Were you accurate in acquiring a SAE verse a Flying Fox. Note that the FF has an obvious gold band above the black stripe and usually has slight coloring of the fins. The SAE will have no fin coloring and no additional strip above the black one. Although every individual is different, SAEs as a species are characterized by non aggressive behavior, adequate algae eating abilities, and almost always do well in community tanks, albeit they can get large.
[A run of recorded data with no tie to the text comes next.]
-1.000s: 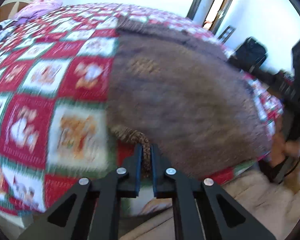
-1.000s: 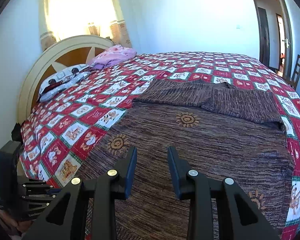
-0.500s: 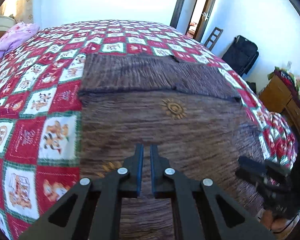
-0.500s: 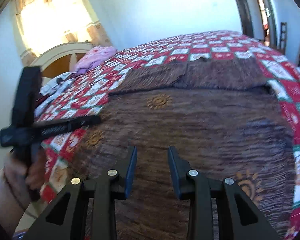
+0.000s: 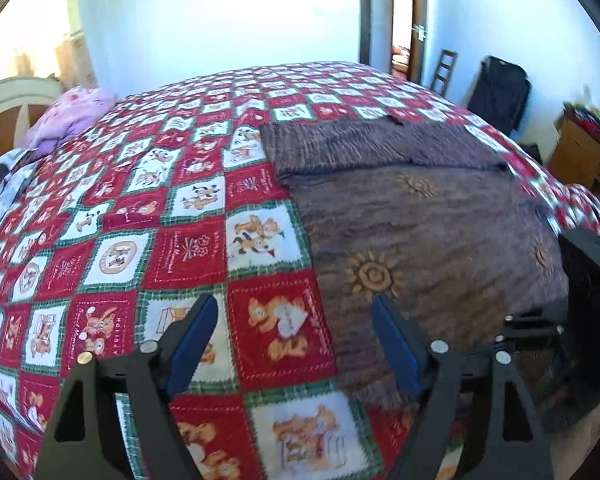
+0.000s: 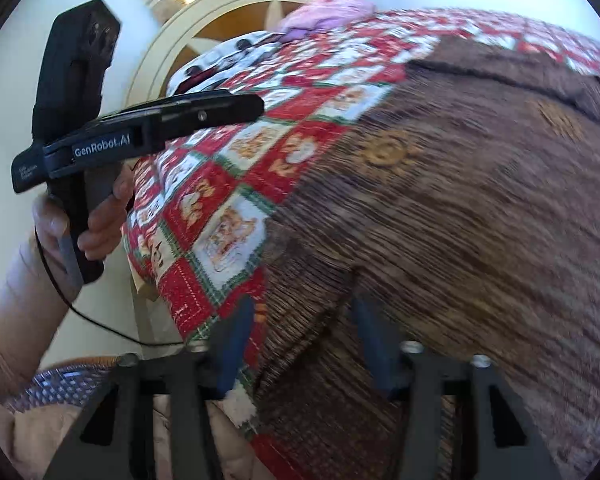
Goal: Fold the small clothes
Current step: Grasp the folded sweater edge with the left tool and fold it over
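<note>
A brown knit garment [image 5: 420, 220] with orange sun motifs lies flat on a bed's patchwork quilt [image 5: 180, 240], its far part folded over [image 5: 360, 144]. My left gripper [image 5: 296, 332] hovers over the garment's left edge and the quilt, jaws opening wide, nothing between them. In the right wrist view a hand [image 6: 100, 216] holds that left gripper [image 6: 252, 106] side-on above the quilt [image 6: 220, 208]. My right gripper [image 6: 306, 336] is low at the garment's [image 6: 460, 200] near left corner. Its jaws are closing with that corner between the fingers, which stand apart from the cloth. Its body [image 5: 580, 320] shows at the right.
A pink cloth [image 5: 72, 116] and a patterned pillow [image 6: 228, 56] lie by the cream headboard [image 6: 220, 12]. Beyond the bed are a doorway [image 5: 404, 20], a wooden chair [image 5: 446, 68], a black suitcase [image 5: 500, 92] and a wooden dresser [image 5: 580, 152]. The bed's near edge is just below both grippers.
My left gripper went from shut to wide open and shifted left and up off the garment. My right gripper dropped and tilted down to the garment's near left corner.
</note>
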`<action>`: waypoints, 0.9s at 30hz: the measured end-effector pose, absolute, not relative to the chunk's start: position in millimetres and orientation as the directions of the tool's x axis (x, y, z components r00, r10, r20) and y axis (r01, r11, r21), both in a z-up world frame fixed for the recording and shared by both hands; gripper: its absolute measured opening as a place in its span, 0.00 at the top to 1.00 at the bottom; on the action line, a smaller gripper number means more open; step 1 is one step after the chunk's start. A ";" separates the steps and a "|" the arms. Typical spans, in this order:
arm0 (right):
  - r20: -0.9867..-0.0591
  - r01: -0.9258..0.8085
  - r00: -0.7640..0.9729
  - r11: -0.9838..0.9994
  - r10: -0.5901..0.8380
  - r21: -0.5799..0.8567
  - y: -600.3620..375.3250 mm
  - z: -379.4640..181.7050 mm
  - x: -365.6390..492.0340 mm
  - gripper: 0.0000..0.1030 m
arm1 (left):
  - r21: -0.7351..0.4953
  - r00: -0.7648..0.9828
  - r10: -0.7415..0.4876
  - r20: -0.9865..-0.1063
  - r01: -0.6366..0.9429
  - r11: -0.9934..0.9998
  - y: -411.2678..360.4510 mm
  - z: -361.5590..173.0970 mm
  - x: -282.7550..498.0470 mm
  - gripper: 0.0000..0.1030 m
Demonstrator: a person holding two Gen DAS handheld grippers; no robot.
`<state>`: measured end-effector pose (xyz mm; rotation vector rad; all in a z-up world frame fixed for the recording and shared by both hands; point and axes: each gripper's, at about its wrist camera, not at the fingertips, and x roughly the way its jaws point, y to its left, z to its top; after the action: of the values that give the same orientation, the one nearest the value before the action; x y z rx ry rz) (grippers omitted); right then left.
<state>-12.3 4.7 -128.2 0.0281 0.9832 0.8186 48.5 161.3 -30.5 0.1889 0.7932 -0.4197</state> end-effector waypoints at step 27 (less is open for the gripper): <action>-0.632 -0.817 0.310 0.539 0.710 0.206 -0.8 -38.0 7.2 0.97 | -0.095 0.131 -0.562 -0.817 0.930 0.356 76.3 -63.3 65.7 0.13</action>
<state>7.2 -0.8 -38.0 -0.1638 0.7432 1.0141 65.7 76.3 -63.3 0.5027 0.8962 -1.1506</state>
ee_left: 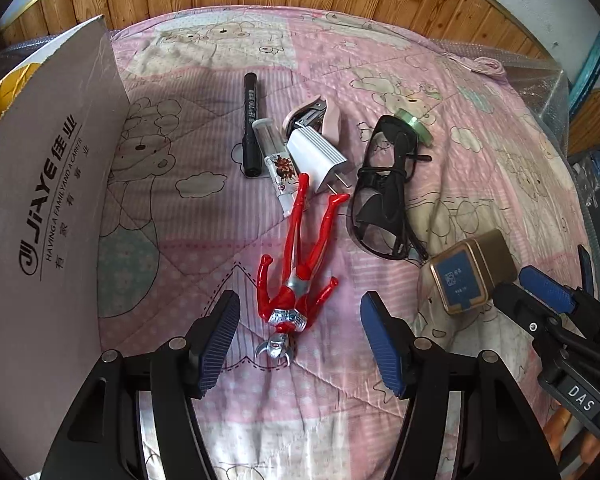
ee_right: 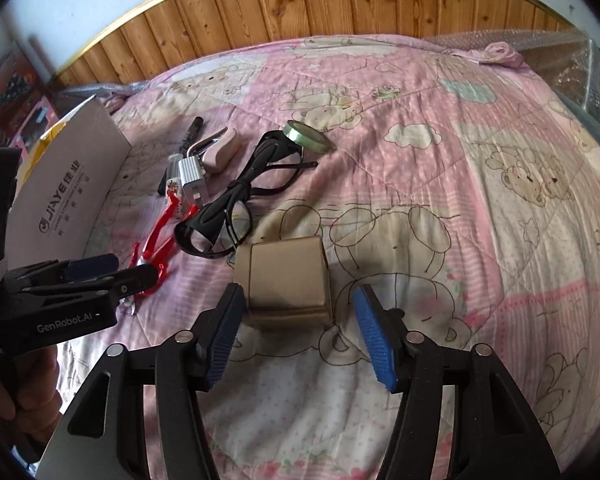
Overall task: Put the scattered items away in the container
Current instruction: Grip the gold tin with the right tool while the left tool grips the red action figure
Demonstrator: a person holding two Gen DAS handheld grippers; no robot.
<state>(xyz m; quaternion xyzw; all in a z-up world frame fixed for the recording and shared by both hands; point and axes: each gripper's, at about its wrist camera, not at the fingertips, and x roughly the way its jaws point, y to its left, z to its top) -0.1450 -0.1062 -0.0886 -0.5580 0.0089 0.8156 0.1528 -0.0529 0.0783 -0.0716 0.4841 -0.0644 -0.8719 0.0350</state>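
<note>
A red and silver toy figure lies on the pink quilt with its head between the fingers of my open left gripper. Beyond it are a black marker, a clear tube, a white charger plug, a pink stapler, black glasses and a green tape roll. A gold tin sits just ahead of my open right gripper, partly between its blue pads. The cardboard box flap stands at the left.
The quilt covers a bed against a wooden panel wall. A hand holds the left gripper at the left of the right wrist view. Bubble wrap lines the far right bed edge.
</note>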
The FF on the other hand is very much known to grow out of eating algae and into aggressive behavior.


----------



## tom g (Jan 2, 2010)

*bba*

hey there , well today i tried the hydrogen peroxide i did a massive water change , i shut my filters off but when i finished dosing the bba with hydrogen peroxide i think i over dosed the tank cause i chkd my tank after i filled it back up and i lost three of my bushynose plecos and one of my clown loaches , now the loach i am sure i may have hurt when i sprayed the hydrogen peroxide on the driftwood that hey burrow in to but now sure about the plecos maybe they were hiding in the wood as well , well that bloody sucks i did have the filters off for almost about an hour as i did a massive cleaning and tidyin up things that i have been putting off for weeks any ideas gang did i over do it with the peroxide 
bummers 
tom


----------



## ChadKruger (Mar 27, 2013)

I'm not even close to an expert in algae control but hydrogen peroxide seems excessively hash to the tank environment and fish. I would want to say find what's out of balance and fix that. Plants heal as regrow and fish don't care about algae so much. Like I said I'm new to planted tanks so don't take me for gospel but I've had fish tanks for years and years and algea issue I've had previously ive cured by lowering feedings changing water or lowering light intensity. Plants add a new dynamic I'm just learning but can't be to far off.


----------



## jester56 (Oct 28, 2012)

tom g said:


> hey there , well today i tried the hydrogen peroxide i did a massive water change , i shut my filters off but when i finished dosing the bba with hydrogen peroxide i think i over dosed the tank cause i chkd my tank after i filled it back up and i lost three of my bushynose plecos and one of my clown loaches , now the loach i am sure i may have hurt when i sprayed the hydrogen peroxide on the driftwood that hey burrow in to but now sure about the plecos maybe they were hiding in the wood as well , well that bloody sucks i did have the filters off for almost about an hour as i did a massive cleaning and tidyin up things that i have been putting off for weeks any ideas gang did i over do it with the peroxide
> bummers
> tom


Check out Dark Cobra's thread on the "1-2 Punch" for algae. It says that water circulation is paramount when using H2O2. Take the media out of the filters and run it while dosing the peroxide. Leave power heads on. The revised dose is 2 tbsp per 10 gal of water, not including substrate. But read it if you're interested. Theres more details. I did the treatment yesterday and it took out most of the BBA. Might have to re-treat. All my fauna did fine and the only plant that got stupid was one of my Crypts. But then they only look for an excuse to melt. Good luck!


----------